Por: José I. Delgado Bahena
“¿Sabes qué me dijo mi mamá hace un rato?”, me preguntó Cristina al subirse al asiento delantero de la combi que manejo en la ruta hacia el centro de la ciudad.
“No sé…”, respondí con inquietud, pensando lo peor.
“Ah, pues que no fuera a comer carne, porque es vigilia.”
“Como que eso está difícil, ¿no crees?”, respondí con disimulo, por los dos pasajeros que traía desde la base.
“Pues… no depende de mí”, respondió deslizando las yemas de sus dedos sobre mi pierna derecha.
Cristina era una chica a quien había conocido una tarde que regresaba de la ciudad con solo un pasajero; al bajarse él, nos quedamos solos y entablamos una conversación que nos permitió cultivar una amistad, primero, y una relación de amantes, después, aun cuando ella supo desde un principio que no me separaría de mi mujer y de mis dos pequeños hijos.
La verdad, mi matrimonio iba muy bien, pero al conocer a Cristina sentí que la sangre me quemaba las venas y, sin medir consecuencias, me embarqué en la nave de la infidelidad con la confianza en que mi esposa, por su trabajo de maestra, difícilmente se daría cuenta.
Ese día lunes, Perla: mi mujer, me dijo que tendría que ir a un almuerzo con sus compañeros maestros porque, según ella, no aceptaron suspender clases el viernes, ya que su sindicato les había conseguido el permiso para irse de vacaciones de Semana Santa un día antes.
Yo me salí a trabajar temprano, como siempre (aún a oscuras, para estar al tiro con los estudiantes de la UT y del Tec) y supuse que Perla se iría más tarde al bufet, en un restaurante del centro, donde se reuniría con los demás maestros de su escuela.
Como a las once y media de la mañana, se subió Cristina, con sus provocaciones; entonces, al bajar el último pasajero que llevaba, acordamos irnos a un hotel que está por el periférico sur, del lado de la Ruffo.
El hotel tiene la particularidad de que todas las habitaciones están en la planta alta. El cajón para el vehículo queda abajo y hay que subir una escalera para entrar al cuarto.
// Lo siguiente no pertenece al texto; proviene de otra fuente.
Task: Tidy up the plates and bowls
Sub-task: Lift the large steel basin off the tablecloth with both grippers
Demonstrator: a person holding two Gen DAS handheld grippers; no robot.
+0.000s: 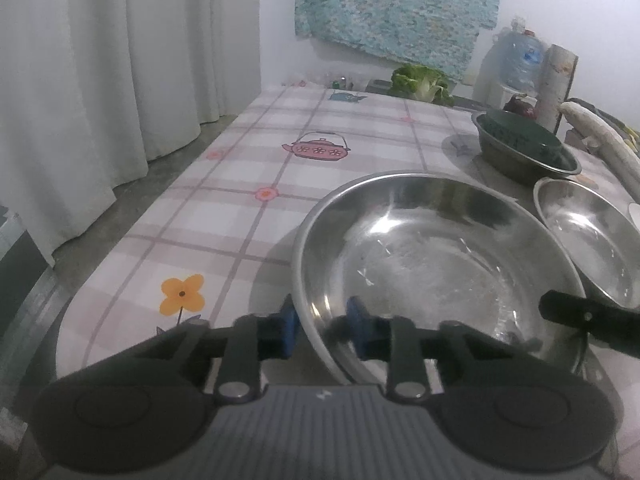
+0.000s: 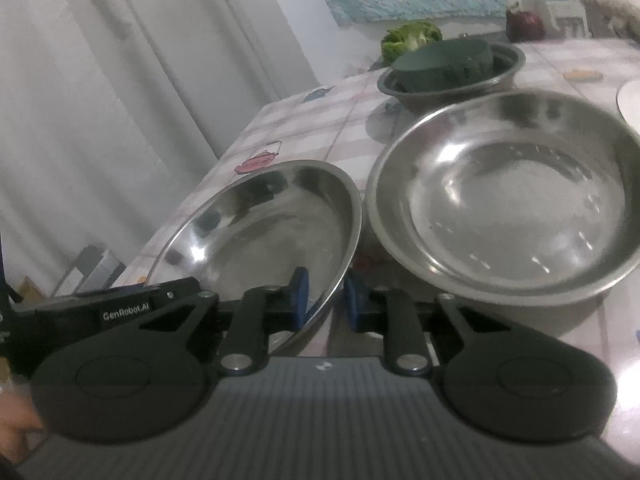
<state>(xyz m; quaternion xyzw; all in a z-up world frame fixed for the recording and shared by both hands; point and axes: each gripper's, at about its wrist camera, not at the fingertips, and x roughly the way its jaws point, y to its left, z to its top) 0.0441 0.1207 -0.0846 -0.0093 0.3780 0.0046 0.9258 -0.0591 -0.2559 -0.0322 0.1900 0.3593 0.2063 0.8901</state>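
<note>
A steel plate (image 1: 432,264) is tilted up off the checked tablecloth (image 1: 224,216). My left gripper (image 1: 322,330) straddles its left rim, one blue pad outside and one inside. My right gripper (image 2: 326,300) straddles the right rim of the same plate (image 2: 272,228), and one of its fingers shows in the left wrist view (image 1: 592,320). Neither view shows the pads pressing the rim. A second steel plate (image 2: 508,196) lies flat to the right and also shows in the left wrist view (image 1: 592,240).
A steel bowl (image 1: 524,152) with a dark green block in it stands further back, also in the right wrist view (image 2: 448,72). Green vegetables (image 1: 420,84), a white radish (image 1: 604,140) and a water jug (image 1: 520,60) are at the far edge. A white dish rim (image 2: 628,104) is at the right.
</note>
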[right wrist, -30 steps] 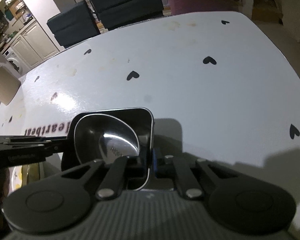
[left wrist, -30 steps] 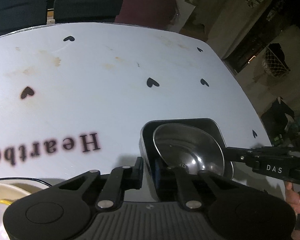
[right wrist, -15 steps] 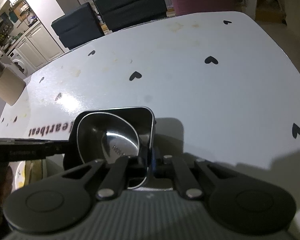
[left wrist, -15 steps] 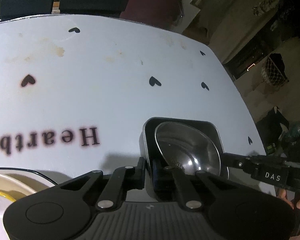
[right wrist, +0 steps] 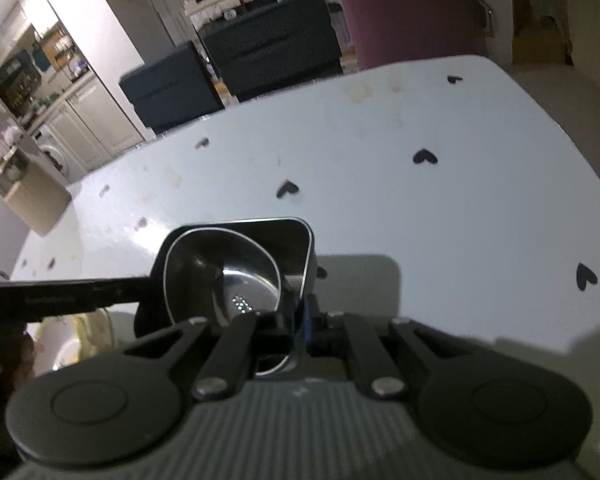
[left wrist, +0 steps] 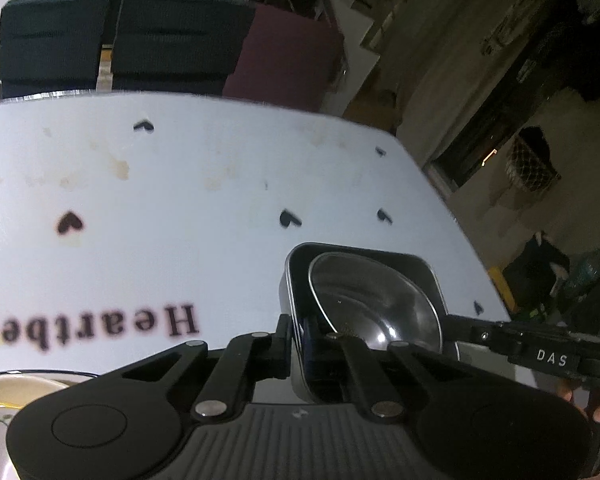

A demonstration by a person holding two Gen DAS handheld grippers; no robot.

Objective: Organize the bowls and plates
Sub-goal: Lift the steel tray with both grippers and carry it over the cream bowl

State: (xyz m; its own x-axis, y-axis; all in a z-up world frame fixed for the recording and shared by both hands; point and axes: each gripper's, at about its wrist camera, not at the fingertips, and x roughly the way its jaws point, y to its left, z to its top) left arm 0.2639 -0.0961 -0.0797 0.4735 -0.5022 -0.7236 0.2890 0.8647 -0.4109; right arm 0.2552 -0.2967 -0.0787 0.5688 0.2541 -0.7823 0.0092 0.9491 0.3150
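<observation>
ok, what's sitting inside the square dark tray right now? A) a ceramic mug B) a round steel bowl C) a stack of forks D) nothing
B: a round steel bowl sits tilted inside the square dark tray; the left tool and right tool each pinch a wall of the tray on opposite sides.

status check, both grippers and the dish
Left gripper and right gripper both shut on square black dish, steel bowl nested inside. Table ahead open.
</observation>
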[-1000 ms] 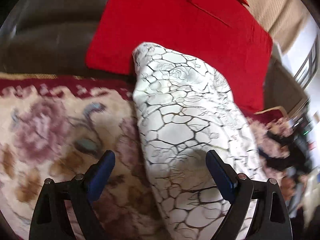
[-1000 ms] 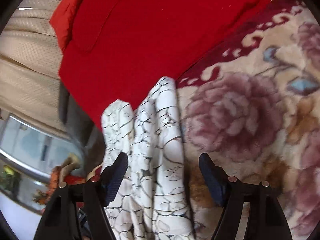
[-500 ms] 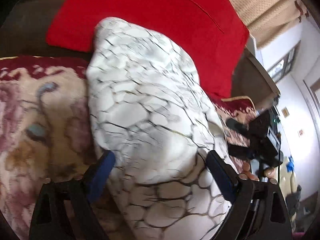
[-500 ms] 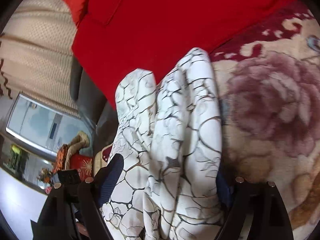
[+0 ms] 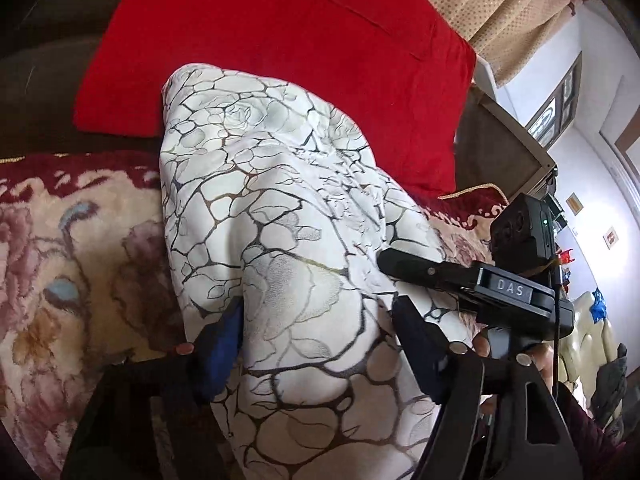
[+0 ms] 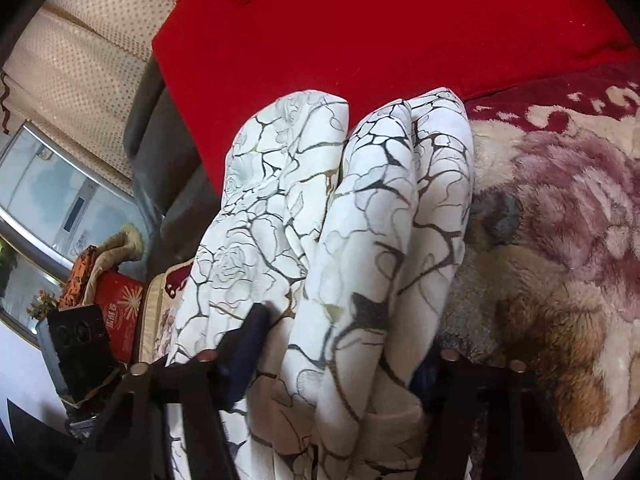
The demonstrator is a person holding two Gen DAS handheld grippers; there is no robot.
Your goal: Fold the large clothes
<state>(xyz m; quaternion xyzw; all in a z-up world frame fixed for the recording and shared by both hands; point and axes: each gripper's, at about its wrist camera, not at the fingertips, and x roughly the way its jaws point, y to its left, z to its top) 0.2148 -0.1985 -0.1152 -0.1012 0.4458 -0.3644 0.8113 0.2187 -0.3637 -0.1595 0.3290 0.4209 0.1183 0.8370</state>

Ya adentro, cerramos las cortinas que cubren los grandes ventanales que dan hacia el patio del hotel y permiten ver los cristales de otras habitaciones.
Lo que sea, Cristina tiene un cuerpo muy bonito; además, le ha agregado detalles que la hacen ver más sexi: como una pequeña mariposa tatuada donde le termina la espalda y una pulserita de oro que usa en el tobillo de su pie izquierdo.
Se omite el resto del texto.